In spite of the uncertainties regarding the enactment of a constitutional amendment bill to facilitate the rollout of GST, the Centre has started shedding some light on the manner in which it would be implemented on ground, where the anytime-anywhere mode of tax payment will be the underlining principle. The payment process will happen electronically and will include online payments, e-challans and electronic reconciliation of receipts.

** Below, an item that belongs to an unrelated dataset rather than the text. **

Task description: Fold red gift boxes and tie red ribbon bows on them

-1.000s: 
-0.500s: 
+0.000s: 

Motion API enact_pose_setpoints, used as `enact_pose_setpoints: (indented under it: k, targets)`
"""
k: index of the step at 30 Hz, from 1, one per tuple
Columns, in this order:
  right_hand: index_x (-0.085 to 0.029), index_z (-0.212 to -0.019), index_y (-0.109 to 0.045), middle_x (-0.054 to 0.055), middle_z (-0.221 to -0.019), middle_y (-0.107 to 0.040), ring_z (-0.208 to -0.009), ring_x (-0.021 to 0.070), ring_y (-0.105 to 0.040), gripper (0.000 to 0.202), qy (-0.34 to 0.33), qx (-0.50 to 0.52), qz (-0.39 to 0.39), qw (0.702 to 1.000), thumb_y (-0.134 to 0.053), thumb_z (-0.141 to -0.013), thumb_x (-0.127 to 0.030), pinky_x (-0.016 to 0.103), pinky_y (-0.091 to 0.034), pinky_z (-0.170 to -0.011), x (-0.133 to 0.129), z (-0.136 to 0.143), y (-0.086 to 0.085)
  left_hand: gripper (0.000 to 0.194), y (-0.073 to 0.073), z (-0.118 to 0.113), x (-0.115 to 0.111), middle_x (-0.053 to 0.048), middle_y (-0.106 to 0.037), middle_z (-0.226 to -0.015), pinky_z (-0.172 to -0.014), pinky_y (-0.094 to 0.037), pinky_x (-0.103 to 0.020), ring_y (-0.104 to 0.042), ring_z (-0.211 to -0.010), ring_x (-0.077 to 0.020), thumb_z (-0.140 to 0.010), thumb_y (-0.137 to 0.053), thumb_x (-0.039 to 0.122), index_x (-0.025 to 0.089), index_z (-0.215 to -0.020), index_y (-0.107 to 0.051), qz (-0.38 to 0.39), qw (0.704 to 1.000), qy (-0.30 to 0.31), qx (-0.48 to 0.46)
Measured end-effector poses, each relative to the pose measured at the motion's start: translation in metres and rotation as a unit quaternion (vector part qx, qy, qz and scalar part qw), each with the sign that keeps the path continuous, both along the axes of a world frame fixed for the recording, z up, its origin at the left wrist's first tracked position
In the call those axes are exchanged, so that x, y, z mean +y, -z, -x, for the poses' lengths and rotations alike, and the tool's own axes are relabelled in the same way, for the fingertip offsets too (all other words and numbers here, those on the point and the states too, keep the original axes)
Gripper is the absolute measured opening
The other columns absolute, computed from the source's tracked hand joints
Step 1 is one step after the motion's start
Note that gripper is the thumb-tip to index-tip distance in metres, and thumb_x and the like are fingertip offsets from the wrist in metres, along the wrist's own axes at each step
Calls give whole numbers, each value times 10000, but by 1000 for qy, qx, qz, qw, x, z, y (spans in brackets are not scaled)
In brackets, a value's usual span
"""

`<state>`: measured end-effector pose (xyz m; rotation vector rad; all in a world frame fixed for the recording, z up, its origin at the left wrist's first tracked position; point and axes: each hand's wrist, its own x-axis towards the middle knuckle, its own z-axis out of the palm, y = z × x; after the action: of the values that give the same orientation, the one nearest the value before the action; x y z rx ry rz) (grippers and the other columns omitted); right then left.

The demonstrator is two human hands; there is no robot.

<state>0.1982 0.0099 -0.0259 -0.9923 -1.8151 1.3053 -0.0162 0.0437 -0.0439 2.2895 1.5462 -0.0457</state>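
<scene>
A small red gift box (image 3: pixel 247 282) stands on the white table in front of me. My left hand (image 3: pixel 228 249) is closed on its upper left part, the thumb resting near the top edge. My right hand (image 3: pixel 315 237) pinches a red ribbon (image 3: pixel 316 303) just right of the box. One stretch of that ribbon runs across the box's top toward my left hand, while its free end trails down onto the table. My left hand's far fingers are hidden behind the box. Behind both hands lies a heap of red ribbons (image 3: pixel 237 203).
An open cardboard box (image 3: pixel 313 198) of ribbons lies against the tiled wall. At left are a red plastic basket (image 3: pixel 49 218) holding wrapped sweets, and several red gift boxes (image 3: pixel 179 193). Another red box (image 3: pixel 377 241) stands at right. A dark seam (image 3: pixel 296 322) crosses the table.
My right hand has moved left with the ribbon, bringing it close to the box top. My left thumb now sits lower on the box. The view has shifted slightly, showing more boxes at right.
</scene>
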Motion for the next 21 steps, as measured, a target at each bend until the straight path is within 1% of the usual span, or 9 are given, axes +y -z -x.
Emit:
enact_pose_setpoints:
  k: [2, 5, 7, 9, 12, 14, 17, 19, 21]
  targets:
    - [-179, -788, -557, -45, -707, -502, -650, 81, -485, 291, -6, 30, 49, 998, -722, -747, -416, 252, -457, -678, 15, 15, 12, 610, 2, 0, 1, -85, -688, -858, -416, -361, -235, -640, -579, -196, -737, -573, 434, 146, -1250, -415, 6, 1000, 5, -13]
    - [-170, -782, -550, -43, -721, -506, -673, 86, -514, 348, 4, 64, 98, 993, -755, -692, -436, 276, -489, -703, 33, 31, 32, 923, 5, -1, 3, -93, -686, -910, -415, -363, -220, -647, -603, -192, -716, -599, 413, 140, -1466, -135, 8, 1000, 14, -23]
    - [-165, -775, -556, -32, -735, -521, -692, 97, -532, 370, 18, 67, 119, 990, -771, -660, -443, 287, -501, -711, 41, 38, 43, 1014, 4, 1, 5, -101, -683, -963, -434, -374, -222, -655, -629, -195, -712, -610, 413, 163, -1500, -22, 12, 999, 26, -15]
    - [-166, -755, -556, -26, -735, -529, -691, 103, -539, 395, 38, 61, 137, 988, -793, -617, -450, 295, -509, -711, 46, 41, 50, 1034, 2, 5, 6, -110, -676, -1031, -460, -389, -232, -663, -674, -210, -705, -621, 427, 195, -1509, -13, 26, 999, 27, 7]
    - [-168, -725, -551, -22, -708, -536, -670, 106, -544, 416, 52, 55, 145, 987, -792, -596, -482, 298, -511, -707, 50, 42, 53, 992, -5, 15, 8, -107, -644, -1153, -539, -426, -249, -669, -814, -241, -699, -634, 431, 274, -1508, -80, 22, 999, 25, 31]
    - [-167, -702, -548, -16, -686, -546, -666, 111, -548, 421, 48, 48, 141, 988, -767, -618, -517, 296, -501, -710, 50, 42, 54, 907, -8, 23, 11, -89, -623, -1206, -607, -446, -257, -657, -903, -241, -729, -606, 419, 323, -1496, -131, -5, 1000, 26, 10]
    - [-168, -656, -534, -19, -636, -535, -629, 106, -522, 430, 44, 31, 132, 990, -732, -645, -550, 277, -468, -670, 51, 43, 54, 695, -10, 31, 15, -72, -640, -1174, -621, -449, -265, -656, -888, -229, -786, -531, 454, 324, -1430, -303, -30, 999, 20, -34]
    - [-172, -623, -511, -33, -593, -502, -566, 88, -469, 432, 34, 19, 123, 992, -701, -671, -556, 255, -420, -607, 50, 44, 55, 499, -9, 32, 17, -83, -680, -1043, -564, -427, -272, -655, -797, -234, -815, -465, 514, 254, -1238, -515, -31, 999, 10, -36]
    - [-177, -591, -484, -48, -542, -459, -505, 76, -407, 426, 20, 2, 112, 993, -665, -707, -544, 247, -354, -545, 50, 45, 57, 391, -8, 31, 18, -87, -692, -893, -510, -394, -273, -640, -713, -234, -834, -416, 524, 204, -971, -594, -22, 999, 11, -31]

The centre has started shedding some light on the manner in which GST would be implemented on ground
The finance ministry has put up the draft business process report for GST detailing the registration, tax payment and return filing procedures for companies and businesses. Registration will also be automated and will involve minimal interface with the taxman. Says Anita Rastogi, Partner, Indirect Tax, PricewaterhouseCoopers: “These are welcome measures and would facilitate compliance.” The draft also talks about increasing the number of times returns have to be filed. “The proposed process of filing a minimum of three returns in a month would significantly increase the compliance burden for service providers, who are presently filing only one return on a half-yearly basis,” says Rastogi.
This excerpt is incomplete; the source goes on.